Slovenian writer and university professor

Fran Detela (3 December 1850 – 11 July 1926) was a Slovenian writer and university professor.

== Life and work ==

Malo življenje (1908)

Detela was born in Moravče in the Upper Carniola region of present-day Slovenia. He finished his secondary schooling in Ljubljana (he was a classmate of Ivan Tavčar) and later went to Vienna to study classical languages and French. After he finished his studies there, he became a professor in the city and later a principal at the Novo Mesto High School, where he served from 1890 until 1906.

Detela was a Catholic writer. His first published work was the short novel Malo življenje. It was published in the magazine Ljubljanski zvon in 1882. In it, and also in the later novels Prihajač (1888) and Gospod Lisec (1894), he realistically depicts the life of the Slovenian peasantry and the first occurrences of "village capitalism." The writer, familiar with French realism and its milieus, sometimes depicted them, but his major beliefs were not shared with the movement's ideology. He was more of a traditionalist and a patriarchist.

His arguably best work, Trojka (1897), describes the lives of three village noblemen and three high-schoolers from Lower Carniola, who were studying in Vienna at the time.

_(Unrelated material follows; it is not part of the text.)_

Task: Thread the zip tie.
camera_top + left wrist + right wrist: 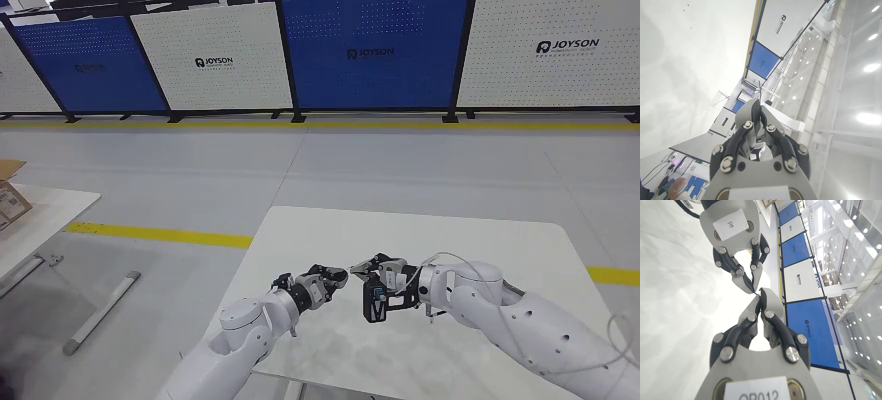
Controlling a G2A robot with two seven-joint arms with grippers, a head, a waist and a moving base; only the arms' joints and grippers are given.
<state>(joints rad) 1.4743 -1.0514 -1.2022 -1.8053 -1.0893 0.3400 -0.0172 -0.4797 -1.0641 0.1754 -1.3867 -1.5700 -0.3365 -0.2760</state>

The confiding Lovro Bojanec goes through many experiences and later finds his way into family life, the hard-working and exemplary Dr. Vladimir Dragan becomes a tragic ruin, and the dandy exploiter Radivoj Čuk continually proclaims his patriotism while sitting in Viennese cafés. The principal female character of the story is a coquette, Irma Majer, who makes the trio fall in love with her, but is later shot by her suitor, Baron Berger.

Detela also had a good sense of humor and the light side of life, but his satire was not bitter. He is said to have been more of a teacher than an artist in most of his work. Various era-specific questions are addressed (sometimes with a learning curve and/or light irony) in the short novels Rodoljubje na deželi (1908), Novo življenje (1908), Delo in denar (1910), Sošolci (1911), Tujski promet (1912), Svetloba in senca (1916), and Vest in zakon (1927). His best comedies and satires include Kislo grozdje (1833), Žrtva razmer (1912), Spominska plošča (1914), Trpljenje značajnega moža (1916), Nova metoda (1917), and Kapitalist Rak (1923).

Detela wrote two historical novels describing the late years of the Counts of Celje: Veliki grof (1885) and Pegam in Lambergar (1891). The latter was long thought to be the best of the Slovene historical novels, but features very little psychological argumentation and tangible descriptions. He also wrote the short historical novels Hudi časi (1894, describing the time of the Illyrian provinces) and Takšni so (1900, about Catholic martyrs in the Protestant era, but they are thought to be lacking in terms of content.

His comedies Učenjak (1902), Dobrodušni ljudje (1908), and Dobrodelnost (1919) describe the lighter side of life with a sense of lenient reprimand.

His most defining traits are satirical playfulness, benevolent criticism of life, and Catholic lecturing. His work further fills the gallery of Slovene men from the peasantry, proletariat, petty bourgeoisie, and intellectual community. The positive subjects are typically good, honest, hard-working, and persistent, whereas the negative are parasites, self-interested, fake patriots, speculative, and overly focused on the art or religion. He also never forgets to add a piece of moral advice or two.

Detel Street (Detelova ulica) in Novo Mesto is named after him.

He died in Ljubljana at the age of 75.